BRASÍLIA - Uma investigação realizada pela organização ambiental Greenpeace mostrou a explosão de desmatamento em uma área da Amazônia rica em biodiversidade, localizada entre os Estados do Amazonas, Acre e Rondônia. A região, segundo o Greenpeace, é alvo de um esquema de grilagem de terras públicas.
A ONG fez um levantamento sobre as autuações ambientais, registros de documentos e movimentações de invasores na área formada por 32 municípios do sul do Amazonas, leste do Acre e noroeste de Rondônia, região conhecida pelo acrônimo de Amacro (junção da sigla dos três Estados) e que soma uma área de 454.220 km² - quase o tamanho da Espanha. Nesta região vivem de cerca de 1,7 milhão de pessoas. O rebanho chega a 8,4 milhões de cabeças de gado.
Segundo o Greenpeace, esta área concentra uma das maiores taxas de desmatamento e um esquema de grilagem de terras públicas. Dentro desta área está a chamada “Gleba João Bento”, que foi alvo de uma cadeia de títulos fraudulentos, levando ao surgimento de centenas de escrituras de compra e venda e duplicidade de registro de imóveis.
Recentemente, de acordo com a ONG, a Justiça Federal no Amazonas determinou o cancelamento imediato de matrículas de 14 fazendas localizadas no interior da gleba, por terem sido constatadas irregularidades no desmembramento dessas áreas.
O levantamento aponta que, desde o fim de 2015, o Ministério Público Federal solicitou, em diversas ocasiões, que o Incra informasse se já havia declarado a nulidade dos títulos que foram alvos de ação judicial. Entre a primeira solicitação do MPF e a decisão da Justiça Federal se passaram sete anos.
“Em meio a esse contexto, dos 295 mil hectares que compõem a Gleba João Bento, cerca 86 mil foram desmatados entre de 2015 a 2021, sendo que 62% dessa área foi destruída sob a égide do governo de Bolsonaro”, afirma o Greenpeace.
Principal alvo da decisão judicial que cancelou as matrículas de fazendas no interior da Gleba João Bento, o proprietário Dorvalino Scapin acumula cerca de R$ 12 milhões em multas aplicadas pelas autoridades ambientais.
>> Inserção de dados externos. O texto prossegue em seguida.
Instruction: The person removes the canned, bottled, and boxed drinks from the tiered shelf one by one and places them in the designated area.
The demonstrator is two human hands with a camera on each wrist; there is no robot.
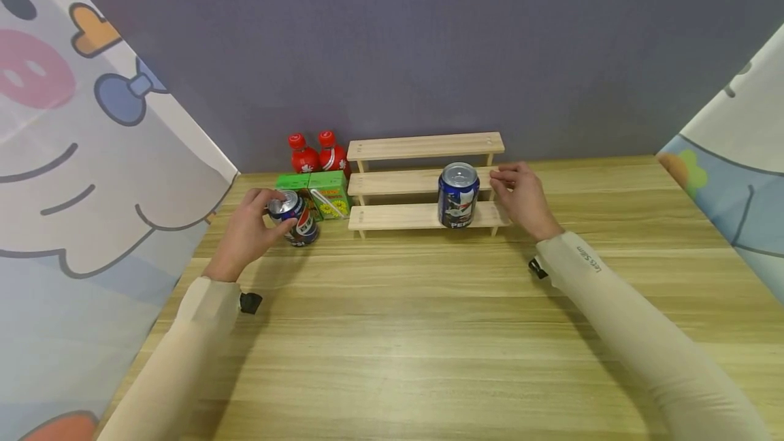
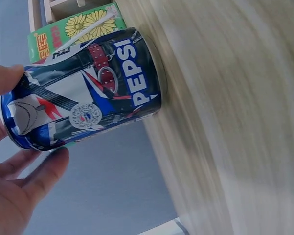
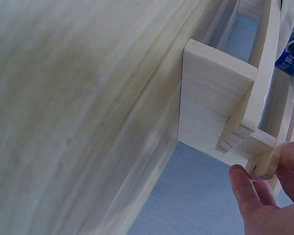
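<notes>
At the left, my left hand [image 1: 246, 231] grips a blue Pepsi can [image 1: 301, 229] near its top, thumb on one side and fingers on the other. The left wrist view gives a close look at this can [image 2: 88, 93], its base right at the table surface. My right hand [image 1: 525, 201] pinches the right end of the middle tier of a three-step wooden rack [image 1: 392, 217], thumb and fingers around the board's tip. A second Pepsi can [image 1: 459, 197] stands upright on the rack, toward the right side of its lower tiers.
Green drink cartons [image 1: 331, 190] with yellow flowers stand left of the rack, just behind the held can. Two red-capped bottles [image 1: 303, 157] are behind them. A grey wall panel [image 1: 392, 46] rises at the back of the wooden table [image 1: 392, 332]; cartoon-printed sheets hang at both sides.
</notes>
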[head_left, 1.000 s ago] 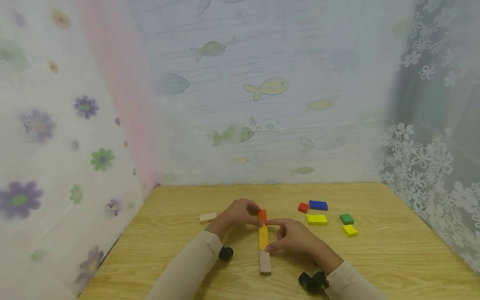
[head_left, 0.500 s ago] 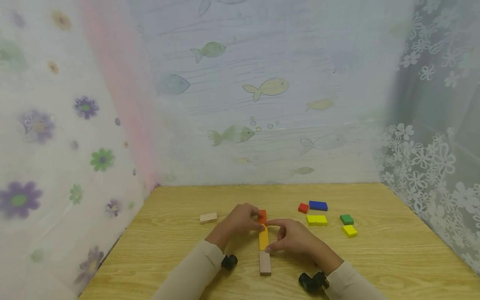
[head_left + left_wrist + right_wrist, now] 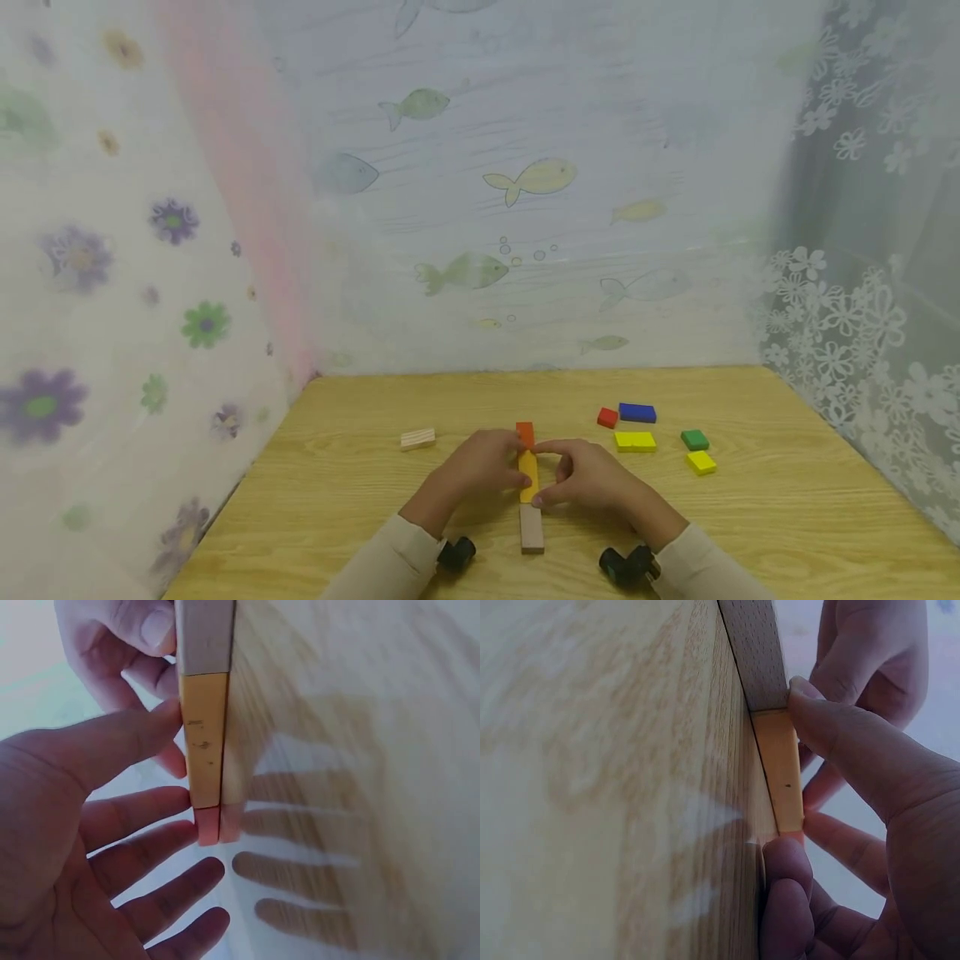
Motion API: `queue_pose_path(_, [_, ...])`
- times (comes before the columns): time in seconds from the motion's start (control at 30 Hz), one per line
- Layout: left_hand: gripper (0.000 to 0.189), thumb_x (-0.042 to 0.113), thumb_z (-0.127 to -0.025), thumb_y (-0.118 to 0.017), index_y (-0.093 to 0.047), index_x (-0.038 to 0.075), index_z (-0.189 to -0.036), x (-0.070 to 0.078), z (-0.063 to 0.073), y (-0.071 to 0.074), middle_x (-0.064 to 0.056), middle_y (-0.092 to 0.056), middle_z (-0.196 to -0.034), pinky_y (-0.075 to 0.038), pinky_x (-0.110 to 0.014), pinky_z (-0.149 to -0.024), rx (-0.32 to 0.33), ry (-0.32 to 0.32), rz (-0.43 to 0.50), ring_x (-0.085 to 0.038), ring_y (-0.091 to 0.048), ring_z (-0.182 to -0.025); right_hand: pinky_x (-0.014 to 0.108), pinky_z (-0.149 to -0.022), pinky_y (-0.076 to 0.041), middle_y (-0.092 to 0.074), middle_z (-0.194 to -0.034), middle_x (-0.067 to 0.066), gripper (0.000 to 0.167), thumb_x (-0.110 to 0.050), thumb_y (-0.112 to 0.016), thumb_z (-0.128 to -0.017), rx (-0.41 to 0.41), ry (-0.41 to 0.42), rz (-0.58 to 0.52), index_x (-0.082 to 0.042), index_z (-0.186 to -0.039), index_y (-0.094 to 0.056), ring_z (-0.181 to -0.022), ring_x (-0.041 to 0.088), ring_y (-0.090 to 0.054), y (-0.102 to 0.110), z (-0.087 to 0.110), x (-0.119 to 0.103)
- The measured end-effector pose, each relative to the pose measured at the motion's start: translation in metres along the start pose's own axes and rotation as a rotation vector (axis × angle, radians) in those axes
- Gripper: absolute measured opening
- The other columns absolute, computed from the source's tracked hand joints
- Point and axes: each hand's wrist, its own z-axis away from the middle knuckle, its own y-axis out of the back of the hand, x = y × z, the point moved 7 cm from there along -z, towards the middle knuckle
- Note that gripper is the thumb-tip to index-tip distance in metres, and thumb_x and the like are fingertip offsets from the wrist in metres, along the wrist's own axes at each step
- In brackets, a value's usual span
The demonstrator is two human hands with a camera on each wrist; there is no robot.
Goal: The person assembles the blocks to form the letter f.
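Note:
Three blocks lie end to end in a straight row on the wooden table: a red block (image 3: 524, 432) farthest off, an orange block (image 3: 530, 465) in the middle and a light brown block (image 3: 532, 531) nearest. From the left side, my left hand (image 3: 482, 463) touches the row. Its thumb meets the orange block (image 3: 204, 742) in the left wrist view, and its fingers stretch toward the red block (image 3: 208, 826). My right hand (image 3: 588, 473) is on the other side, thumb at the orange-brown joint and index finger near the orange-red joint. Its other fingers are bent.
Right of the row lie a small red block (image 3: 607, 418), a blue block (image 3: 637, 413), a long yellow block (image 3: 635, 442), a green block (image 3: 694, 440) and a short yellow block (image 3: 701, 463). A striped pale block (image 3: 417, 439) lies to the left. Patterned curtains surround the table.
My left hand has slid toward me along the row, from beside the red block to beside the orange one. My right hand and the blocks stay put.

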Motion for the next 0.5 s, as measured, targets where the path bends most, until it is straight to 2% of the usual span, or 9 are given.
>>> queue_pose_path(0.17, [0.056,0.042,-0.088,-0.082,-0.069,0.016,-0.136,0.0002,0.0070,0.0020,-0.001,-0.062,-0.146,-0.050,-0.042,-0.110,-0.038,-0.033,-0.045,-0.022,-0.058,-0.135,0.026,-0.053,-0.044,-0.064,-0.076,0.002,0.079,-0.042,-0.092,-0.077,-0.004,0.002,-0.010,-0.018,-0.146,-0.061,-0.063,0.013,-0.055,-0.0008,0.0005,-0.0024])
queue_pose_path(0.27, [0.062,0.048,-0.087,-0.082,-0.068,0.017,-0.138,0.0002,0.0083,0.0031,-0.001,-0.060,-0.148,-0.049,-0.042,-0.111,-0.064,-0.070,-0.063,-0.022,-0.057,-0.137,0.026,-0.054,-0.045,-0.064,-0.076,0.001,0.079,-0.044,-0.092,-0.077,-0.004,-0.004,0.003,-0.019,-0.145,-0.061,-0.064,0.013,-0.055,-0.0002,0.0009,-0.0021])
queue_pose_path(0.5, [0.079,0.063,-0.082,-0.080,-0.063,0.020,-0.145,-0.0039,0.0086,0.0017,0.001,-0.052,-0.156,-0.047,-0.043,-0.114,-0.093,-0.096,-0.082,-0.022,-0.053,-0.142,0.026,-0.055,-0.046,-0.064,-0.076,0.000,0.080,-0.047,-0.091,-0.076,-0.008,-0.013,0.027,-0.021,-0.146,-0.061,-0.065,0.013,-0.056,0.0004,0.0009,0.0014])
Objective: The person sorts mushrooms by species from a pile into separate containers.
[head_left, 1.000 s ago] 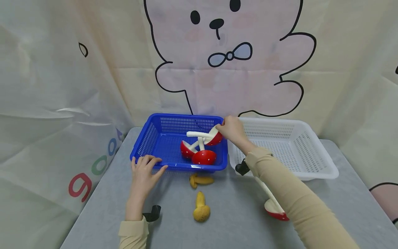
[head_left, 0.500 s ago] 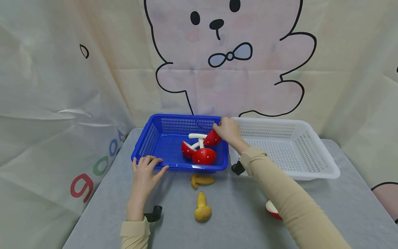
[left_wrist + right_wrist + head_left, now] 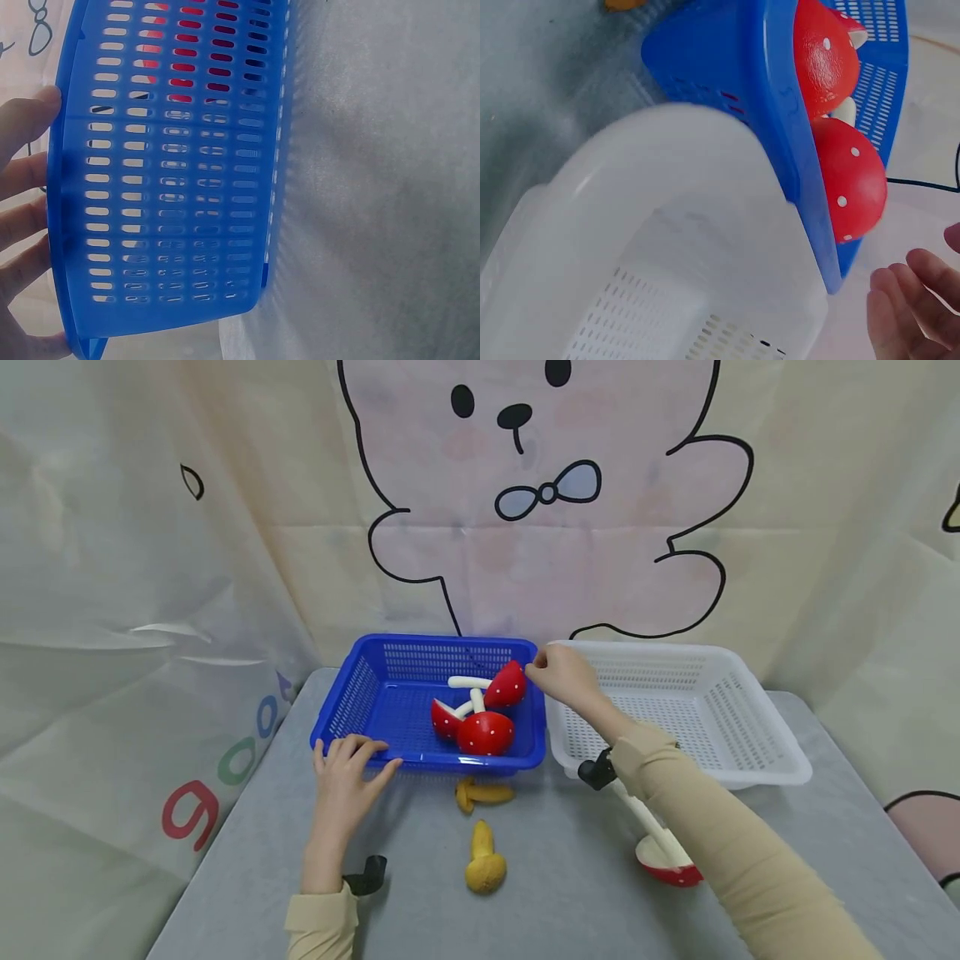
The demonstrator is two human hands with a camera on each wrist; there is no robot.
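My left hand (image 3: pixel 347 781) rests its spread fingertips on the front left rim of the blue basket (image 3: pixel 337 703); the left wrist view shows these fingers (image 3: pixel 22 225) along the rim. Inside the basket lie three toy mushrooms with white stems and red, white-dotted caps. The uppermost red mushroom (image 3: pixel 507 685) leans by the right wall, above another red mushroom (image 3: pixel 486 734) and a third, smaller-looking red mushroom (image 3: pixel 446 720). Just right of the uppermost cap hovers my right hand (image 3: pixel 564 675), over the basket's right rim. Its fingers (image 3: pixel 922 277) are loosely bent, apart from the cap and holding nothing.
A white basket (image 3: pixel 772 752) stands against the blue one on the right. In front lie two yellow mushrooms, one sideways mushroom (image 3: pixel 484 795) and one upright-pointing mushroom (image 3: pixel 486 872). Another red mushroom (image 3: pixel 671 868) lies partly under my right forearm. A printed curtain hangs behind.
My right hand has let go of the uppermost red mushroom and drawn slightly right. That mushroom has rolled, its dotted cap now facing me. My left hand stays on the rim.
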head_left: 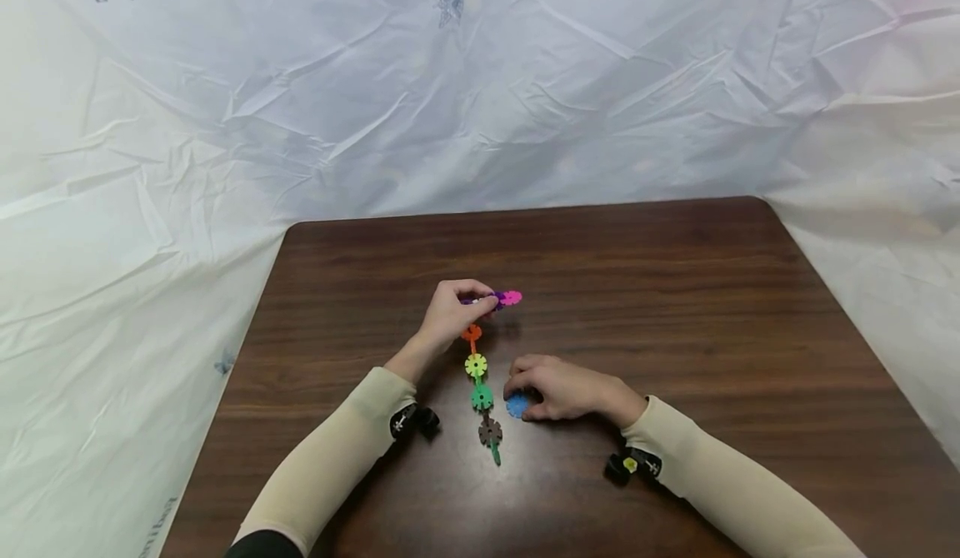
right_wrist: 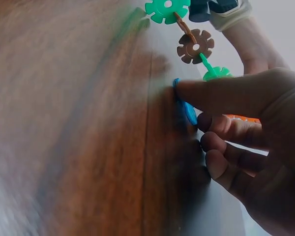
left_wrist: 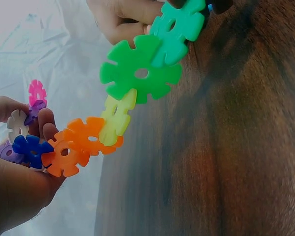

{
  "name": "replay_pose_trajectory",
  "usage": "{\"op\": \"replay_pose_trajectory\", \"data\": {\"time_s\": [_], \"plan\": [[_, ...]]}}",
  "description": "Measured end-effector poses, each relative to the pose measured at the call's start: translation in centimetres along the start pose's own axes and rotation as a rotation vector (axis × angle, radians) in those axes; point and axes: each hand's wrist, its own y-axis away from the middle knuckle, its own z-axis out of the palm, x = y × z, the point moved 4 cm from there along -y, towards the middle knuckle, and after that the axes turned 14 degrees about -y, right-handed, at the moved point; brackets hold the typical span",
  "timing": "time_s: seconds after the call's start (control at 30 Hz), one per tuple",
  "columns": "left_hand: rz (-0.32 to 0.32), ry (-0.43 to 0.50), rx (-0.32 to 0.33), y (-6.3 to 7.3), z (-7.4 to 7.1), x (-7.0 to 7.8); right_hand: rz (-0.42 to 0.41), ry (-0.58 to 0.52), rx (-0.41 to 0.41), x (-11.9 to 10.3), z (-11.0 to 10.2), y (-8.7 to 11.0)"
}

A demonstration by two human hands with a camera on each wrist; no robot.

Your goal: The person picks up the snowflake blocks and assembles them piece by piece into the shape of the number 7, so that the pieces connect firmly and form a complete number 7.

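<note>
My left hand pinches the upper part of a chain of interlocked, notched plastic discs. A pink disc pokes out past its fingers; purple, white and dark blue discs sit among them in the left wrist view. From this hand the chain runs down through an orange disc, a yellow disc, a green disc and a brown disc. Right of the chain, my right hand grips a loose light-blue disc between thumb and fingertips, close to the tabletop.
Everything is over a dark brown wooden table with rounded far corners. Crumpled whitish sheeting hangs behind it and along both sides. Each wrist wears a small black camera on a strap, over pale sleeves.
</note>
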Motion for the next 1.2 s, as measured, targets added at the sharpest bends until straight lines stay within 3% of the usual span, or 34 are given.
{"op": "replay_pose_trajectory", "data": {"time_s": [0.33,0.6,0.77,0.97,1.2], "plan": [[-0.009,0.005,0.002,0.1,0.0,-0.4,0.040,-0.002,-0.037,-0.1,0.4,-0.2],[-0.003,0.048,-0.008,0.0,0.1,-0.7,-0.001,-0.046,0.014,-0.1,0.1,-0.2],[-0.014,0.063,-0.009,0.0,0.1,-0.9,-0.058,-0.097,0.091,0.1,-0.5,0.1],[-0.019,0.058,-0.024,0.0,0.2,-0.8,-0.045,-0.140,0.196,1.2,-2.3,0.6],[-0.033,0.051,-0.067,-0.1,0.3,-0.6,-0.070,-0.136,0.424,2.6,-4.8,1.0]]}}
Em uma única multa aplicada em 2021 pelo Instituto de Proteção Ambiental do Amazonas (Ipaam), foi penalizado em R$ 5,380 milhões por desmatamento ilegal.
“É possível verificar que ele (Scapin) foi responsabilizado pelo desmatamento de mais de 2 mil hectares localizados dentro da gleba”, afirma o Greenpeace. A reportagem tentou contato com Dorvalino Scapin, mas não conseguiu resposta.
Segundo a ONG, o Cadastro Ambiental Rural (CAR), apontado como a principal ferramenta para a regularização ambiental de propriedades e posses por todo o Brasil, tem sido usado como um dos instrumentos para atribuir legitimidade de posses sobre extensas áreas de terras públicas, sob a premissa de que estas posses sejam passíveis de regularização via alterações na lei de regularização fundiária.
Ao longo do processo de grilagem da Gleba João Bento, 250 polígonos de propriedades rurais foram cadastrados de forma sobreposta na base do sistema, totalizando 370 mil hectares com mais de um proprietário. “Os documentos irregulares de propriedade davam conta de uma área 27% maior que a própria área total da gleba”, informa o Greenpeace.
O alerta da organização é de que crimes ambientais como os ocorridos dentro da Gleba João Bento se espalhem por toda a Amazônia, com a aprovação de um projeto de lei, chamado por ambientalistas de PL da Grilagem, que tramita no Congresso. O governo e a bancada do agronegócio afirmam que o projeto regulariza a situação fundiária da população e que a falta de regularização pode contribuir para que ações ilegais sejam cometidas.
Procurados, o Ministério do Meio Ambiente e da Defesa não se manifestaram até as 14 horas.